From 2a216058b1f536191c088188026da427eee84260 Mon Sep 17 00:00:00 2001
From: bennibolm <benjamin.bolm@gmx.de>
Date: Fri, 22 Mar 2024 14:39:54 +0100
Subject: [PATCH 09/17] Add bounds checking section

---
 .../src/files/subcell_shock_capturing.jl      | 49 +++++++++++++++++--
 1 file changed, 46 insertions(+), 3 deletions(-)

diff --git a/docs/literate/src/files/subcell_shock_capturing.jl b/docs/literate/src/files/subcell_shock_capturing.jl
index 524b19308c5..c1418894f64 100644
--- a/docs/literate/src/files/subcell_shock_capturing.jl
+++ b/docs/literate/src/files/subcell_shock_capturing.jl
@@ -205,8 +205,8 @@ summary_callback() # print the timer summary
 
 
 # ## Visualization
-# As for a standard simulation in Trixi.jl, it is possible to visualize the solution using Plots
-# `plot` routine.
+# As for a standard simulation in Trixi.jl, it is possible to visualize the solution using the
+# `plot` routine from Plots.jl.
 using Plots
 plot(sol)
 
@@ -235,4 +235,47 @@ plot(sol)
 
 
 # ## Bounds checking
-# TODO
+# Subcell limiting is based on the fulfillment of target bounds - either global or local.

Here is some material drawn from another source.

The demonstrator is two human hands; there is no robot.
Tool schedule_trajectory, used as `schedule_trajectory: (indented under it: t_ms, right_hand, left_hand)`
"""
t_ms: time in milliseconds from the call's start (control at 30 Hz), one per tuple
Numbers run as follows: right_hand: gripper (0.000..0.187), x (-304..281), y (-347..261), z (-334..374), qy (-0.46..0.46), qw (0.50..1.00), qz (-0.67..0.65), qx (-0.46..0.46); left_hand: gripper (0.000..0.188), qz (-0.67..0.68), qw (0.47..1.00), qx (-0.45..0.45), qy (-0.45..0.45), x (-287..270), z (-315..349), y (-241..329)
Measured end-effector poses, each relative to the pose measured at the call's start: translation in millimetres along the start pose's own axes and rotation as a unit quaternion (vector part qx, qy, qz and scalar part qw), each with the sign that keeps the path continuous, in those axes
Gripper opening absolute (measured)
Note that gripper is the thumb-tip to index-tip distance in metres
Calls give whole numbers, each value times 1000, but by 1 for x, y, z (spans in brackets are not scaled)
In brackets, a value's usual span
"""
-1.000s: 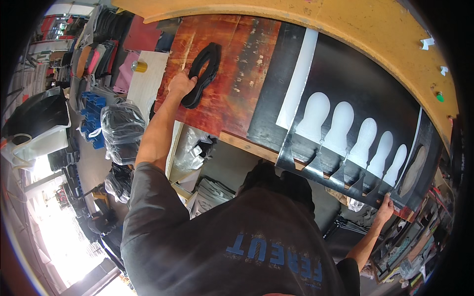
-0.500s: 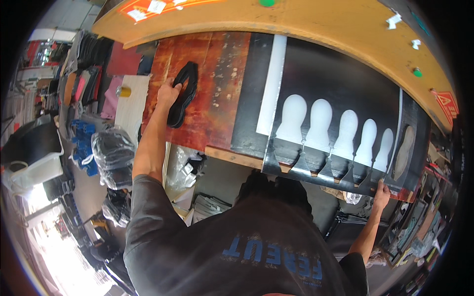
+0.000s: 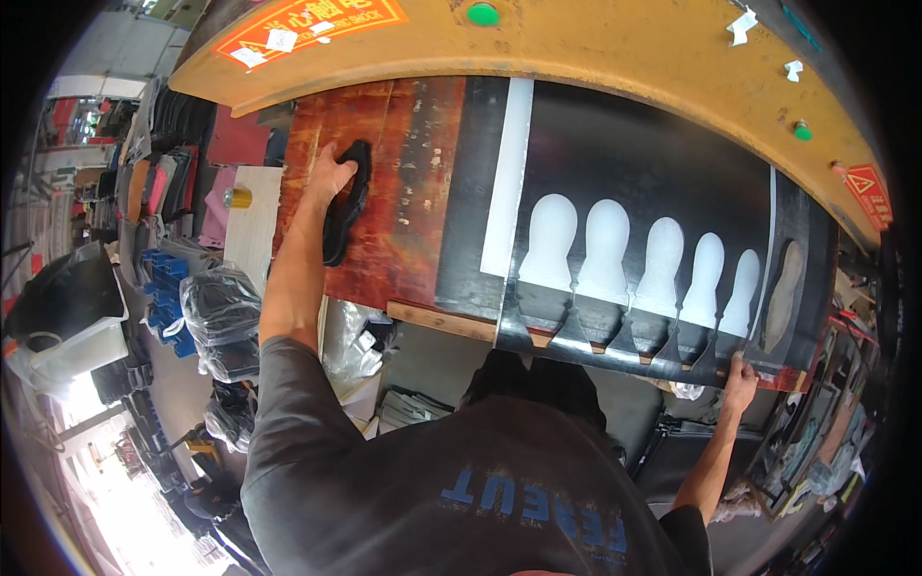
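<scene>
My left hand (image 3: pixel 331 174) is closed on the near-left side of a black, sole-shaped cutting die (image 3: pixel 346 213), with the thumb over its rim. The die is over the worn red-brown board (image 3: pixel 408 259); whether it touches the board, I cannot tell. On the right, my right hand (image 3: pixel 738 384) pinches the near edge of a black sheet (image 3: pixel 615 144) by its right corner. Several sole-shaped openings run along the sheet's near side, and a white surface (image 3: pixel 551 240) shows through them. A grey sole-shaped patch (image 3: pixel 784 293) lies at the far right.
A thick yellow machine beam (image 3: pixel 576 43) with green buttons crosses above the board's far side. A wooden strip (image 3: pixel 442 320) edges the board toward me. To the left are a yellow roll (image 3: pixel 238 198), blue parts (image 3: pixel 165 288) and a plastic-wrapped bundle (image 3: pixel 223 317).
The whole view has shifted slightly. The cutting die looks narrower, as if tilted, and my left hand sits nearer its upper end. My right hand stays at the sheet's corner.
</scene>
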State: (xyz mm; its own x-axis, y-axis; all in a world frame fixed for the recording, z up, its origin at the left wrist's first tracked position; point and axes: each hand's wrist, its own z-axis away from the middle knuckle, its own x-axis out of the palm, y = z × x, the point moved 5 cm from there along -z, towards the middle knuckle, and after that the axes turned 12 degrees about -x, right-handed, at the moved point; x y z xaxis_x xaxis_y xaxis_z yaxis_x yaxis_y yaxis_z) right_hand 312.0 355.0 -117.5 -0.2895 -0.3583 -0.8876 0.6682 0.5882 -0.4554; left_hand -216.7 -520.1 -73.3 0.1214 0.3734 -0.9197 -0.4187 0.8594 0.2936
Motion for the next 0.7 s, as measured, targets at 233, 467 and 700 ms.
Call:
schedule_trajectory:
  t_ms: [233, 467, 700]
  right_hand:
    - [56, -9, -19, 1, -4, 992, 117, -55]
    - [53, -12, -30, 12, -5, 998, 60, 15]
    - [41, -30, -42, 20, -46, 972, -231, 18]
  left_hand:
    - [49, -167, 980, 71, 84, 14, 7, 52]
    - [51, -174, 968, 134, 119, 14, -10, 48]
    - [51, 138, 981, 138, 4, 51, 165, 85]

+# Although the implementation is correct there are some cases where these bounds are not met.
+# On the one hand, the deviations could be in machine precision which is not problematic.
+# On the other hand, the target bound can be exceeded by larger deviations. Mostly, this is due
+# to too large time step sizes and can be easily fixed by reducing the CFL number.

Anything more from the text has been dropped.